The first (and last) time I wrote a review about a Phish show, I was in college, and I did so for the Arts & Entertainment pages of Fort Lewis College’s The Independent. Being that I was the editor of those pages, I didn’t have to plead for a freelance opportunity, or submit a piece and hope for it to be accepted. I went, came back, and in the sentiment of the old college try, put the thing together at the last minute. And it was kind of a disaster. I mean, I was proud to have a nice chunk of my pages represent Phish, but I didn’t take a camera, so I had to pilfer a picture from somewhere, and that was far from the worst of it: I didn’t do a thorough copy-editing job, and being that it was way past deadline when I submitted it for layout, our staff copy editor had already gone home for the evening.

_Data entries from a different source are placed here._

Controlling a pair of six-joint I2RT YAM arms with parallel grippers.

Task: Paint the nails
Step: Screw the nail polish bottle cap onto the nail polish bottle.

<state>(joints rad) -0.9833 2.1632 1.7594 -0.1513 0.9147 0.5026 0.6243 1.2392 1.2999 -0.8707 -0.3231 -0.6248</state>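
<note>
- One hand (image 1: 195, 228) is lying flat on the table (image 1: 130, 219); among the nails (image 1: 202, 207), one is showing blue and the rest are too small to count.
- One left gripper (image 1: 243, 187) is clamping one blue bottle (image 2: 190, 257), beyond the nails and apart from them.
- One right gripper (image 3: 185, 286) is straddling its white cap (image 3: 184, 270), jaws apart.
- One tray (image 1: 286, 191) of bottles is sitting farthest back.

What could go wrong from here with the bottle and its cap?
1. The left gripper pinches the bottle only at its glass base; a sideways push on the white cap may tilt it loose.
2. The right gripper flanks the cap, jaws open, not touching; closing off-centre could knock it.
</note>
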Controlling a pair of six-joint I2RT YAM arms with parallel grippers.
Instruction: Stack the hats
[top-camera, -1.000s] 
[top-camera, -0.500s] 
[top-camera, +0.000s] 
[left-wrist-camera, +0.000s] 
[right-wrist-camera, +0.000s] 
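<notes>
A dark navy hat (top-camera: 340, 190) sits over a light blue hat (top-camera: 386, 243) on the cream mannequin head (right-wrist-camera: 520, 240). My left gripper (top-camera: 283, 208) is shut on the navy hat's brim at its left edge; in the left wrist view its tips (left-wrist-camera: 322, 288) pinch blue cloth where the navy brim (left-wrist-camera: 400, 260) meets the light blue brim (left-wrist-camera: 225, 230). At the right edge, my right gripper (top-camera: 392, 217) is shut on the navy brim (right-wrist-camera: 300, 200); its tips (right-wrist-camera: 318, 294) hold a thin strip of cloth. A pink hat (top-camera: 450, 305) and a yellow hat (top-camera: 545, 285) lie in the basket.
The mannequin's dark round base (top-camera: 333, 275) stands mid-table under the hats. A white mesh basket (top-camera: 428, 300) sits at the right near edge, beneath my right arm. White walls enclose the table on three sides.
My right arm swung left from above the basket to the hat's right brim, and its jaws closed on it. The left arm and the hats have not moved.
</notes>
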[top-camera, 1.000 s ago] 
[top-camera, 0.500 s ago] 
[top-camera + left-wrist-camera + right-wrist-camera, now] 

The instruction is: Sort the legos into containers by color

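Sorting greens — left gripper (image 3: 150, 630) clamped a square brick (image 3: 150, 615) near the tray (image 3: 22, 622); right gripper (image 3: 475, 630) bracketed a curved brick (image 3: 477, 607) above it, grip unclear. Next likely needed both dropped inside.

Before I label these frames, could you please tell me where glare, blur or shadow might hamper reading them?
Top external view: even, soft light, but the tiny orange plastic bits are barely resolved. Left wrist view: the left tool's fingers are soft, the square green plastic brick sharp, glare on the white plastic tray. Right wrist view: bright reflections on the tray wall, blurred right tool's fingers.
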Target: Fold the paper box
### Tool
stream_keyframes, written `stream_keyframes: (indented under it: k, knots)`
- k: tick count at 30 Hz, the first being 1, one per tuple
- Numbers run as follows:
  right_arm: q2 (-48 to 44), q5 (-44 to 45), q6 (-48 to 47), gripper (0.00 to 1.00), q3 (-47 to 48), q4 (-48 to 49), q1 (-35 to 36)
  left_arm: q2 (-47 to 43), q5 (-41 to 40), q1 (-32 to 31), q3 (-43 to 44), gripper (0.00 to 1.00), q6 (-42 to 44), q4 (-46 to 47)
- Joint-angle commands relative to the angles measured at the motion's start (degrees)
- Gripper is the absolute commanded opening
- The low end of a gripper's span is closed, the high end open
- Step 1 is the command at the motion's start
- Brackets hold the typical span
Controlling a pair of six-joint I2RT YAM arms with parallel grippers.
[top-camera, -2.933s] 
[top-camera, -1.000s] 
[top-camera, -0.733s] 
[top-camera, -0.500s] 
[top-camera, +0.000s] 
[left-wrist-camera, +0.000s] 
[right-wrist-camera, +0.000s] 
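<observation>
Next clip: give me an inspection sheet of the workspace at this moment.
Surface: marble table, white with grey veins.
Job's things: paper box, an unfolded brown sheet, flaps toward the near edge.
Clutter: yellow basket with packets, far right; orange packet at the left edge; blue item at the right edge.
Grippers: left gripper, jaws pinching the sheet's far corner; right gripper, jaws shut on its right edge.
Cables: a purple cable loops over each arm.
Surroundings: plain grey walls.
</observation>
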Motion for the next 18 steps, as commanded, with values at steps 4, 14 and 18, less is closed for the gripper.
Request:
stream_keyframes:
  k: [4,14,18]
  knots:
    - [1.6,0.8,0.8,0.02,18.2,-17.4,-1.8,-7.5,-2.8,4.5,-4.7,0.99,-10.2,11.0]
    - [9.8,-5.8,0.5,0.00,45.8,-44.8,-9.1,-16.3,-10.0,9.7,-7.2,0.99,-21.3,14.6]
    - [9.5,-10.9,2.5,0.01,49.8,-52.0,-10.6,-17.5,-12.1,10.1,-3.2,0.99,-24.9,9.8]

There weren’t glaring typos or misstated facts about the performance, but there were two primary flubs: 1) I did nothing but rain praise on the band, which I’d just done two months prior in an album review when Phish’s Billy Breathes had been released. Here’s where it gets tricky: Every ounce of praise for both their sixth studio album and the show –- Las Vegas, NV, Dec. 6, 1996 –- was deserved. That record ranks near, if not in, the top three of all their non-live recorded material, and that concert –- chock with Elvis impersonators, professional yodelers, and a guest appearance from Primus –- was epic. But, you, in my opinion, can look foolish when heaping gob after incessant gob upon an artist without even a sliver of negative criticism.

Not that big of a deal. What was, was 2) me not fact checking. Primus had recently switched drummers (again), and I was not keen to the band’s lineup. What I did was include drummer number two’s name –- Tim Alexander -– in my original draft of the story. Dave, one of the fellows with whom I attended the show, happened to be the A&E Editor I’d replaced, and at the time, he was a pretty good friend of mine (Editor’s Note: That friendship has encountered a few difficulties in the 15 years since, namely his current 11-year prison sentence, but we’ll file that tidbit in the some-other-time folder.).

Anyway, he mentioned that Brian Mantia had replaced Alexander at the kit, and as I was wont to do with information received from Dave, I decided I needed to verify it. In the interim, I changed Alexander’s name to Pat McGroin, and slapped parentheses around it, assuming that that would stick out enough to signal my eye for a need to edit. My organizational skills were a touch in the lacking department back then, though, and, well, that’s how it went to press.

In hindsight, though, it was fitting that the piece was a bit of a disaster because most everything about the trip was, too.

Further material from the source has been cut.